→ **Task brief**:
Whenever a line in this data holds the word "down", report that line in full.

# # # #

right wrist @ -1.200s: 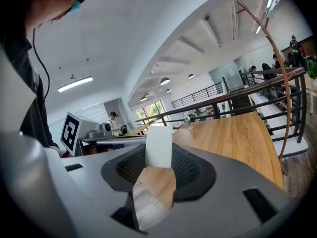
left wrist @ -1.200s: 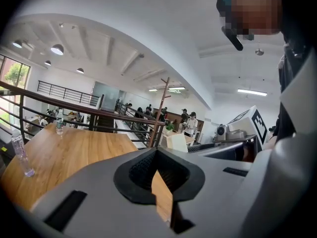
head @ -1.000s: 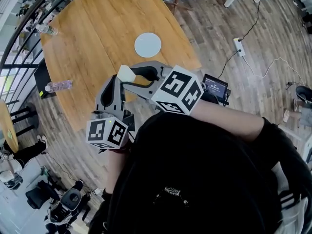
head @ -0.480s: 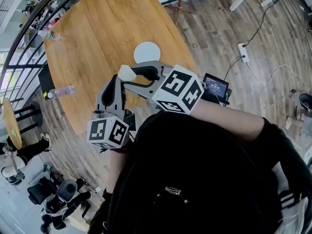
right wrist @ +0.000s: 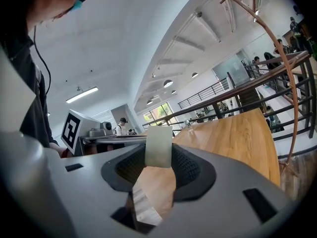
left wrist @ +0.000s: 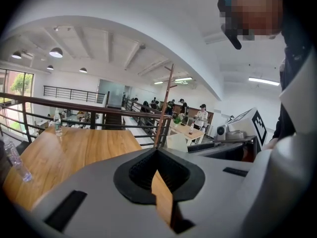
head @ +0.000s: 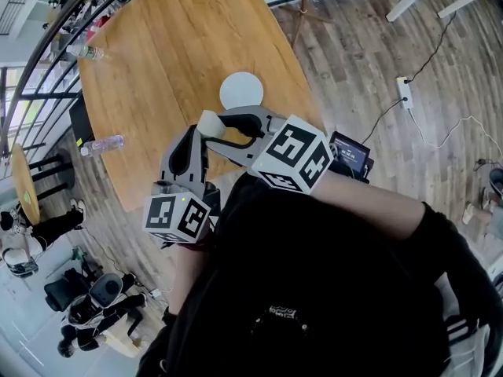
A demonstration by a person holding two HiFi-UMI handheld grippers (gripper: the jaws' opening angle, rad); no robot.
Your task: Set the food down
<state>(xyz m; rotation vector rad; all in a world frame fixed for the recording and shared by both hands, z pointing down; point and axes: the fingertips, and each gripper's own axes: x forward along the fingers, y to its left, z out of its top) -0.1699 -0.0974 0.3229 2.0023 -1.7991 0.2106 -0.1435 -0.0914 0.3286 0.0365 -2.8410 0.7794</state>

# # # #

→ **Task result**:
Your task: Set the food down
<state>(xyz m; rotation vector rad; all in a world frame fixed for the recording and shared by both hands, z pointing down; point and axes: the fingertips, and each gripper's own axes: x forward along the fingers, y to its left, z out of its top) -0.1699 -0.0974 0.3229 2.0023 -1.7991 0.2106 -0.1435 -0.0914 0.3286 0.0365 -2.8410 0.7794</state>

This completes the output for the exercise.